Active campaigns you're currently seeing. When your users start forwarding you examples of a specific phishing campaign — same subject structure, same lure, slightly different sending domains — a targeted custom rule can stop it immediately rather than waiting for the generic pattern database to update.
Internal policy filtering. You might want to flag or block mail containing certain terms for compliance reasons, or add score to messages from specific TLDs with high abuse rates in your sector.

The Configuration Format

Custom rules are defined in YAML under the custom_rules key in your domain configuration. Each rule has five fields:

custom_rules:
  - name: "descriptive-rule-name"
    description: "Human-readable explanation of what this catches"
    target: body          # Options: subject, body, both
    pattern: "regex here"
    score: 0.4            # 0.0 to 1.0; this is added to composite score

The target field determines where the regex is applied. Use subject for subject-line-only patterns, body for patterns in the message body, and both to check across the entire message text (subject and decoded body combined). For most content patterns, both is appropriate.

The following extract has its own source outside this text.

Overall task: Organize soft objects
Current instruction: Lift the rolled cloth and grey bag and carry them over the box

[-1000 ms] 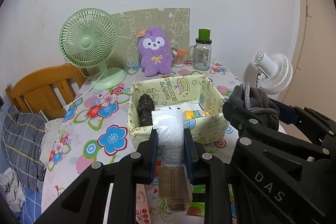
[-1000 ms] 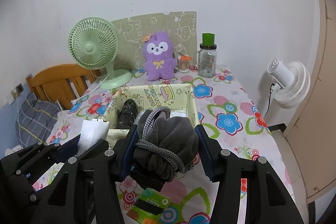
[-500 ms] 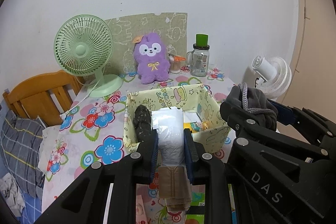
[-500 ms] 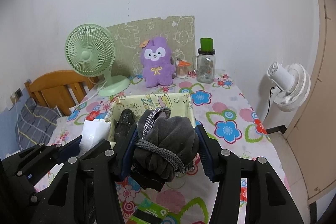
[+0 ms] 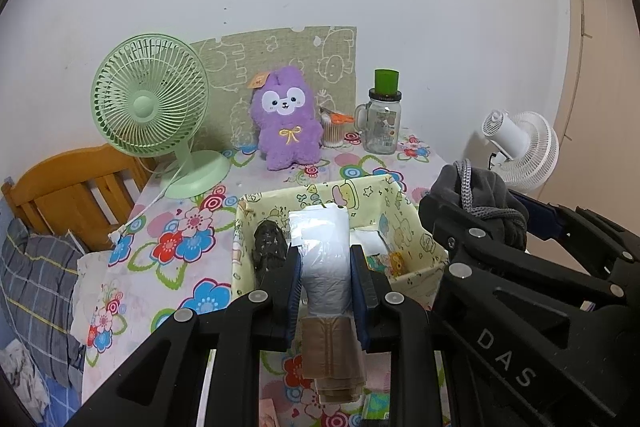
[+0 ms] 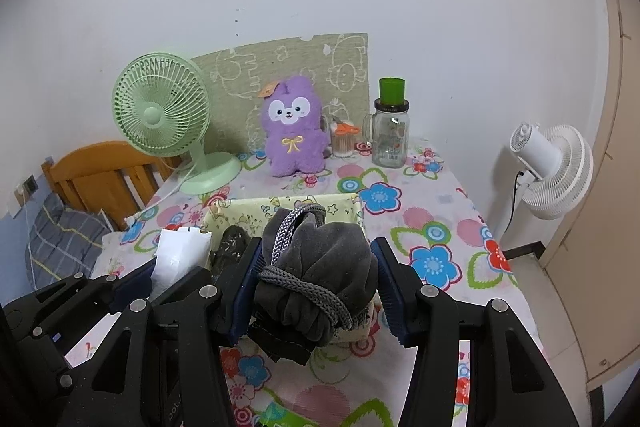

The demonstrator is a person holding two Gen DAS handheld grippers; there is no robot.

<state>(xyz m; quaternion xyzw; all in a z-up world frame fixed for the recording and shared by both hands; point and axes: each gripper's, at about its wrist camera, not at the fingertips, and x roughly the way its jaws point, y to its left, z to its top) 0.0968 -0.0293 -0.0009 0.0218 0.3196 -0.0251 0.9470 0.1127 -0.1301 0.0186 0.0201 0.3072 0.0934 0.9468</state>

The score field is a float from 0.0 to 1.0. This value is added to the message's running composite score. The default spam threshold is 0.75 — so a single rule with score 0.8 will flag a message on its own, while a rule with score 0.3 adds weight but requires other signals to push the message over the threshold.

Writing Real Rules: Three Examples

Example 1: Crypto Scam Pattern

Cryptocurrency investment scams follow predictable language patterns. They tend to promise extraordinary returns, reference Bitcoin or other cryptocurrencies by name, and include urgency language around "limited time" offers. Here's a rule that catches a common variant:

- name: "crypto-investment-scam"
  description: "Catches crypto investment return promises"
  target: both
  pattern: "(?i)(bitcoin|crypto|BTC|ethereum).{0,60}(guaranteed|risk.free|daily.return|profit|multiply)"
  score: 0.55

Breaking down the regex: (?i) makes it case-insensitive. The first group matches any of the common crypto terms. .{0,60} allows up to 60 characters between the crypto term and the promise language — enough to catch phrases like "your Bitcoin investment will generate guaranteed daily returns" without requiring exact phrase matching. The second group catches the promise vocabulary.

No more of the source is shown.